Exercise objective: Going through the entries below, copy out each line that contains "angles".

[Collection entries]
━━━━━━━━━━━━━━━━━━━━━━━━━━━━━━

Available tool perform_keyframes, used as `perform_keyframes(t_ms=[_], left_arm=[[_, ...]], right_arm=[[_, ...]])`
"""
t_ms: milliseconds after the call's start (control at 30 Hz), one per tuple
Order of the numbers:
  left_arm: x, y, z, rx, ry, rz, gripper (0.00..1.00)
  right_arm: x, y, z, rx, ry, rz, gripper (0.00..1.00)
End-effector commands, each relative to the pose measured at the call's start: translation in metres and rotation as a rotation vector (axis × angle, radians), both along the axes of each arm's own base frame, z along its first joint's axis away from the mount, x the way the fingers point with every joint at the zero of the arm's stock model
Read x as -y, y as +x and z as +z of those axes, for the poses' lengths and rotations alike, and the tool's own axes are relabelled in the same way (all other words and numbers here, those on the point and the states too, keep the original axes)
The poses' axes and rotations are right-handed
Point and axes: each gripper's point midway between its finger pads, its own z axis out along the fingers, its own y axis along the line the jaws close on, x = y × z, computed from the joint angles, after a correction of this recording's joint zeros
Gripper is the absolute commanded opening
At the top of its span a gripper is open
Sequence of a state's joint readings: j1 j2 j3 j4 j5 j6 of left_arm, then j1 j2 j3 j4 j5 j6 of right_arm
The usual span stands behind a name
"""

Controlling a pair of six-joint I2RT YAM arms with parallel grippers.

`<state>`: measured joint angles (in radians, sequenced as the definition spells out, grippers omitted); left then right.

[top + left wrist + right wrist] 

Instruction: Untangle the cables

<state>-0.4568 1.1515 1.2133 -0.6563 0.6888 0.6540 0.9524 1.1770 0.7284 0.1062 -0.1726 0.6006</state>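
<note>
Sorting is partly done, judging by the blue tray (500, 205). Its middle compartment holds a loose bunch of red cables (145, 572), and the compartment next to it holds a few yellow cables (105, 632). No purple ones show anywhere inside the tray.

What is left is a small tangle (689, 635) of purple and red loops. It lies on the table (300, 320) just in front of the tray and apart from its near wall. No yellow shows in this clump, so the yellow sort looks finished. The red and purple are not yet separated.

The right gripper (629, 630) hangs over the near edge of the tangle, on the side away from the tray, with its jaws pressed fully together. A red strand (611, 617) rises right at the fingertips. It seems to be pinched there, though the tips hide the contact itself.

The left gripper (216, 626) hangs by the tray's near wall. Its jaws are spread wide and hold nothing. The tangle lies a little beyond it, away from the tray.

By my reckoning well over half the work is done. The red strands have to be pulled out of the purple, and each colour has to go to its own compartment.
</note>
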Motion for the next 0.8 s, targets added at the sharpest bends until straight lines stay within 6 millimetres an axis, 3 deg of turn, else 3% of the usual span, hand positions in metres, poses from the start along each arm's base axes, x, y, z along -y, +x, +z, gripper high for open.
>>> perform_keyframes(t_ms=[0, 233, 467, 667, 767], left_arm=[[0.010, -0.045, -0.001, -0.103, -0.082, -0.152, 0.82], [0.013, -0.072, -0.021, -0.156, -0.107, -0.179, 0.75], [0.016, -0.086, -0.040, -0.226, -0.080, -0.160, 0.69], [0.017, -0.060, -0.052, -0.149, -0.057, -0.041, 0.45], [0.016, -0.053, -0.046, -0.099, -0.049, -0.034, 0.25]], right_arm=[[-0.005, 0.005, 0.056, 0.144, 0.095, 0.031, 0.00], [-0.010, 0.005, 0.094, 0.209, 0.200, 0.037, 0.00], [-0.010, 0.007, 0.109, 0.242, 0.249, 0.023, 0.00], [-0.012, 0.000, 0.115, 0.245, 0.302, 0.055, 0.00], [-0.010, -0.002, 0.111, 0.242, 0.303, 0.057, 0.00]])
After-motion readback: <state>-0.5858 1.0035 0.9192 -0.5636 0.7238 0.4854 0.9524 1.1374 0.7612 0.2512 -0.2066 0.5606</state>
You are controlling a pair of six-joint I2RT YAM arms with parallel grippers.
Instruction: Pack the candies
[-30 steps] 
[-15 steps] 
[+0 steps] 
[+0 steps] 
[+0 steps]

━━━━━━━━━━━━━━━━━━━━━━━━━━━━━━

Task solution:
Point and axes: each gripper's point midway between its finger pads, its own z axis out along the fingers, its own y axis along the line the jaws close on, x = y × z, computed from the joint angles, after a correction of this recording's joint zeros
`<state>`: measured joint angles (in radians, sequenced as the definition spells out, grippers omitted); left then right.

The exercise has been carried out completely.